Este hallazgo ocurre semanas después de que se reportara el primer caso en una yegua de un año en el poblado de Llano Grande, localizado en la margen del río Tamesí.
“Los casos que tuvimos ya están inactivos o en proceso, pero no tenemos casos sospechosos, sí en La Aguadilla, era una becerra y ya está en proceso de inactivación”, informó el director de Desarrollo Rural, Jesús Rivera Andrade.
Revelo que el productor realizó el reporte de forma oportuna, lo que permitió llevar a cabo el barrido sanitario.
Todos los animales de sangre caliente enfrentan el riesgo de contagio, por lo que el operativo de vigilancia incluyó visitas domiciliarias para inspeccionar también a mascotas como perros y gatos.
“En el caso de la becerra lo reportó el productor y el barrido ya concluyó hace unos días”.
Durante el cerco sanitario, el personal técnico revisó de manera individual a más de ocho mil animales, con un enfoque prioritario en el ganado bovino y caballos, además de diversas especies de traspatio.

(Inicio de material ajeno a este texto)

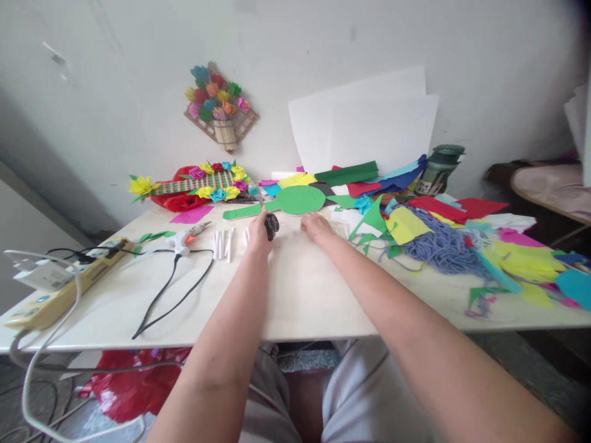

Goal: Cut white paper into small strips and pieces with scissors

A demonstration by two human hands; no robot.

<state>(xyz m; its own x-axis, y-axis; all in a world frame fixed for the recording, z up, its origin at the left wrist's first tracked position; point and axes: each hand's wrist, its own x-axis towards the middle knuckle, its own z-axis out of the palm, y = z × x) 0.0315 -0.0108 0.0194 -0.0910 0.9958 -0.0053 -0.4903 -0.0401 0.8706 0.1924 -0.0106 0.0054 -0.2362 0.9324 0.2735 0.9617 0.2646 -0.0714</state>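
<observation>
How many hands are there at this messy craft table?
2. The left hand holds black-handled scissors; the right hand is at the near side of the round green piece. No other hands show.

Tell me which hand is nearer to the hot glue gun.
Left. The left hand is to the right of the hot glue gun, with white sticks between them; the right hand is farther right, beyond the left hand.

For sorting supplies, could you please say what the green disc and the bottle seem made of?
Green disc: probably card or thin foam, matte, judging by its flat, even face. Bottle: glossy plastic or glass, perhaps, given its pale highlights.
</observation>
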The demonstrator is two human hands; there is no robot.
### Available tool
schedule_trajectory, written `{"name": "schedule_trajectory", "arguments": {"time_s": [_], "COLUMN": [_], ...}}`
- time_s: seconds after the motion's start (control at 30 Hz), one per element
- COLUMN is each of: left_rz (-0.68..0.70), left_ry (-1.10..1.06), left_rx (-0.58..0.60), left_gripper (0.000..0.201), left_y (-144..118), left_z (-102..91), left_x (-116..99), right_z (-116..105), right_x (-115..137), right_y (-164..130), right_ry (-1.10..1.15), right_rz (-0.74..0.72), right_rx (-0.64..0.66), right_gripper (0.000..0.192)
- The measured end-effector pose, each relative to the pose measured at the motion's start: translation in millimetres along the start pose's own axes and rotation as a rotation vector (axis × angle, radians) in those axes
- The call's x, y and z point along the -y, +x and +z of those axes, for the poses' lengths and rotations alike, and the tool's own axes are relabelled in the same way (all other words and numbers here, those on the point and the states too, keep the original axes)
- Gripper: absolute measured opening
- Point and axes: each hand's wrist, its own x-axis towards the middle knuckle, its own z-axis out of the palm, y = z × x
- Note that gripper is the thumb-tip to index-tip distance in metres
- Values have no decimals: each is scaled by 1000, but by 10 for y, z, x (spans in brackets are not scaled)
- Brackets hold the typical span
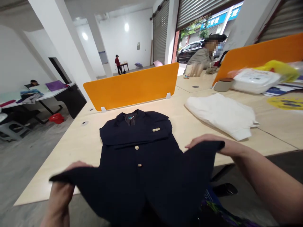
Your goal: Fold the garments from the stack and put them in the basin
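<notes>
We have a dark navy jacket lying face up on the pale wooden table, collar at the far side and hem hanging over the near edge toward us. Its sleeves are folded across the chest, and gold buttons show on a cuff and down the front. We judge the cloth soft and limp, of middling weight, so it will sag wherever it is not held; the bottom corners or the side seams look like the sensible places to take hold, since the cloth bunches easily there and the buttons stay out of the way.

Our left hand is closed on the near left corner of the hem, fingers tucked under the fabric and the corner drawn out to the left. Our right hand pinches the near right corner, fingers lying flat over the top, thumb hidden beneath. Both corners are lifted off the table and spread well apart.

To the right on the table lies a folded white garment, well apart from the jacket. Beyond the collar stands an orange divider. Far right, another person sits at the neighbouring desk, near a white plastic bag and a grey bowl.
</notes>
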Motion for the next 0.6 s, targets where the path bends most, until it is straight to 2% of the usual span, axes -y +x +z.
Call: {"name": "schedule_trajectory", "arguments": {"time_s": [0.07, 0.1, 0.13, 0.2, 0.23, 0.3, 0.33, 0.43, 0.5, 0.6], "left_rz": [-183, -226, -235, -211, -224, -363, -450, -535, -534, -519], "left_ry": [-258, -369, -460, -521, -495, -229, -37, 199, 292, 414], "left_rx": [-278, -328, -317, -311, -295, -231, -160, -89, -89, -87], "left_gripper": [39, 41, 43, 48, 49, 41, 35, 20, 21, 26], "left_y": [400, 672, 970, 1561, 1810, 2147, 2231, 2245, 2189, 2153], "left_z": [82, 143, 217, 401, 514, 771, 905, 1231, 1338, 1377], "left_x": [-260, -368, -443, -467, -411, -193, -50, 370, 565, 700], "right_z": [-244, -370, -488, -667, -712, -699, -648, -433, -340, -322], "right_x": [11, -17, -70, -254, -384, -703, -878, -1357, -1572, -1717], "right_y": [393, 644, 917, 1471, 1723, 2120, 2255, 2425, 2422, 2393], "right_ry": [34, 73, 130, 215, 199, 32, -80, -260, -393, -520], "right_rz": [-50, -65, -81, -77, -28, 169, 279, 404, 435, 454], "right_rx": [-220, -344, -477, -646, -714, -813, -840, -851, -834, -817], "right_gripper": [50, 48, 46, 49, 49, 40, 34, 22, 23, 27]}}
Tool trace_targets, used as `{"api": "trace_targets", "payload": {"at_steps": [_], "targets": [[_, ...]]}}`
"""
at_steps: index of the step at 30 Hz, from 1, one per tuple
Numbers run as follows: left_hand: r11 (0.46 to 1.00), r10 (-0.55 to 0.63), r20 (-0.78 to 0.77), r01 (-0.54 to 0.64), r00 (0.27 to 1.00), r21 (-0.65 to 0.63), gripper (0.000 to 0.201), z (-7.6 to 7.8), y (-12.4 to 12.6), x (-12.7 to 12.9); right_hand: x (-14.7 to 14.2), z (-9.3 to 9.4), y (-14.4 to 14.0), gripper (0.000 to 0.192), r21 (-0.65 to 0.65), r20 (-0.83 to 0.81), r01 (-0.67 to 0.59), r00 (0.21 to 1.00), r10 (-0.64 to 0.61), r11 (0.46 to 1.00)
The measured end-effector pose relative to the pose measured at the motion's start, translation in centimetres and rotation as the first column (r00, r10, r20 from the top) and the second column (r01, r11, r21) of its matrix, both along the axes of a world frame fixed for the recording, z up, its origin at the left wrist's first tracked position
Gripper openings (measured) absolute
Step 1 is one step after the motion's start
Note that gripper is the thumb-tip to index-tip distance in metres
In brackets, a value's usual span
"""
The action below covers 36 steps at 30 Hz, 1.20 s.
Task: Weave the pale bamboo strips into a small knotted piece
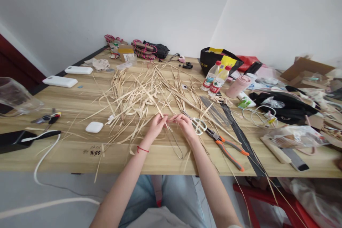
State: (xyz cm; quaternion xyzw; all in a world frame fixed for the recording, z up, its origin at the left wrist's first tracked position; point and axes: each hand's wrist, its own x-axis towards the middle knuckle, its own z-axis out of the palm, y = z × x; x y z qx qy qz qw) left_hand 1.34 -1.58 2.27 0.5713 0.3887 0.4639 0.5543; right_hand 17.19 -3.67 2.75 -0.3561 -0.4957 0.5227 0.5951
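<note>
i've got both hands at the near-centre of the desk (pixel 80 107). left hand (pixel 156 125) and right hand (pixel 184 124) are close together, fingertips pinched narrow on the same thin straw strip (pixel 169 120) held between them, just above the desk top. a thin wire loop (pixel 175 146) hangs/lies right below the hands, touching the desk near its front edge; can't tell if it's gripped too. progress, as i judge it: early. the big pile of loose strips (pixel 144 92) sits spread out behind the hands, unsorted, and nothing woven or bundled shows near the hands, so most of the work looks left. scissors (pixel 197 124) lie just beside the right hand, orange-handled pliers (pixel 227 146) a bit further right, both untouched. two water bottles (pixel 215 78) stand well back on the right w/ clutter around. white earbud case (pixel 94 127) sits left of the left hand, apart from it. red string on the left wrist.
</note>
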Motion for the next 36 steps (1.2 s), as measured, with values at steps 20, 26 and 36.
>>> {"api": "trace_targets", "payload": {"at_steps": [20, 26, 36], "targets": [[0.987, -0.045, 0.144, 0.066, 0.989, -0.145, 0.037, 0.6, 0.4, -0.5, 0.6, -0.6, 0.9, 0.021, -0.139, -0.276, -0.086, 0.96, 0.045, 0.986], [0.994, 0.08, 0.064, -0.076, 0.995, -0.072, 0.041, -0.3, 1.0, -0.6, 0.1, -0.3, 0.3, 0.023, -0.154, -0.126, -0.133, 0.985, 0.114, 0.979], [1.0, -0.015, 0.03, 0.015, 0.999, -0.001, 0.039, -0.6, 1.0, -0.7, 1.6, -0.5, 1.4, 0.016, -0.147, -0.411, 0.085, 0.901, -0.139, 0.986]]}}
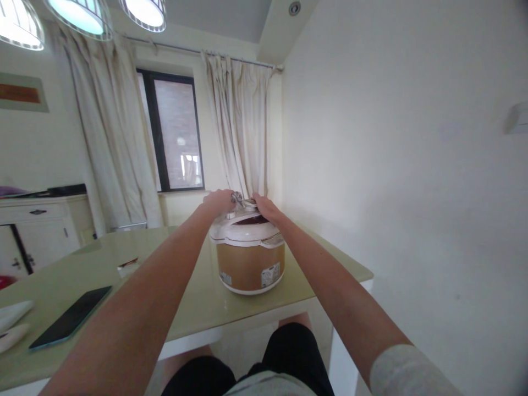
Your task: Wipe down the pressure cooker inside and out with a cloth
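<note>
- My bare forearms stretch over the glossy pale-green table (124,242).
- My left hand (218,202) and right hand (266,208) are both clamped on the round tan-and-white cooker's lid (246,228).

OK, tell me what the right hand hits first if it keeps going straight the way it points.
The right hand rests on the cooker's lid and points toward the window wall. Straight on, it would probably first meet the cream curtain behind the cooker, though depth is unclear.

Left of the tan-and-white round electric cooker (249,257), the pale glass-topped table (165,258) lies open until a flat black phone (71,317); right, the white wall (412,165) crowds close.
</note>
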Demonstrator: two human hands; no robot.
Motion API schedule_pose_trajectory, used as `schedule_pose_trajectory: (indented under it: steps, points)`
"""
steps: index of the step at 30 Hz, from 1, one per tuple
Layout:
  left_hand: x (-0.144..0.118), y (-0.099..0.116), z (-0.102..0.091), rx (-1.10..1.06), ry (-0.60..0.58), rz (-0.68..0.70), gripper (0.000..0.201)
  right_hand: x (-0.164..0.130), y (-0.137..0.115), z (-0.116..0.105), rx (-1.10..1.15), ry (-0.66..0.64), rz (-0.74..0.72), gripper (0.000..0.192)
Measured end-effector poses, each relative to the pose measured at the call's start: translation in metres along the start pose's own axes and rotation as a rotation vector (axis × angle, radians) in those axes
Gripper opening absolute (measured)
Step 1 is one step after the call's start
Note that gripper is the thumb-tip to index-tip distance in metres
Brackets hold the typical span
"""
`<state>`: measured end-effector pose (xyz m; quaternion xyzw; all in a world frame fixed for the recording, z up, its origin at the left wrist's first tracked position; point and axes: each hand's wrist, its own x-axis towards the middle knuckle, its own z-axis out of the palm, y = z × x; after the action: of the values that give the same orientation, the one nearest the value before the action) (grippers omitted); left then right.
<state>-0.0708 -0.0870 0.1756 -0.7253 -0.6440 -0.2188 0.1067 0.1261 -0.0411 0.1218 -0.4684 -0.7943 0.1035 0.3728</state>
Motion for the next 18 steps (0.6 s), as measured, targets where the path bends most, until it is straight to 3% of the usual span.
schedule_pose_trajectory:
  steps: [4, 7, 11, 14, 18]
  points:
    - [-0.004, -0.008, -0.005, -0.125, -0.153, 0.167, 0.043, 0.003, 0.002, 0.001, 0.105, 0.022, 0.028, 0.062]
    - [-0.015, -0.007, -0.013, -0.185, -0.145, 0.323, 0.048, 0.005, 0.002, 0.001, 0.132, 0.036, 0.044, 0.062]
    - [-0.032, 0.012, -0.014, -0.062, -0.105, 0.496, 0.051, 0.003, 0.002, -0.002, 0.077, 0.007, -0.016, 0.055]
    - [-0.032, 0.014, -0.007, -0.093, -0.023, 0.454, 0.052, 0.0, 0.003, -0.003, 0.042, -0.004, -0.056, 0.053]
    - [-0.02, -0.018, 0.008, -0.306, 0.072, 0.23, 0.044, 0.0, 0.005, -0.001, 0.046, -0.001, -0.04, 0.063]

La estrategia de control abarcó tanto al sector social como a ranchos particulares para garantizar que ningún ejemplar presentara heridas abiertas que facilitaran la entrada del parásito.
“Más de ocho mil animales se revisaron, sobre todo bovinos, caballos fueron menos y diversos animales de traspatio”, concluyó Jesús Rivera Andrade.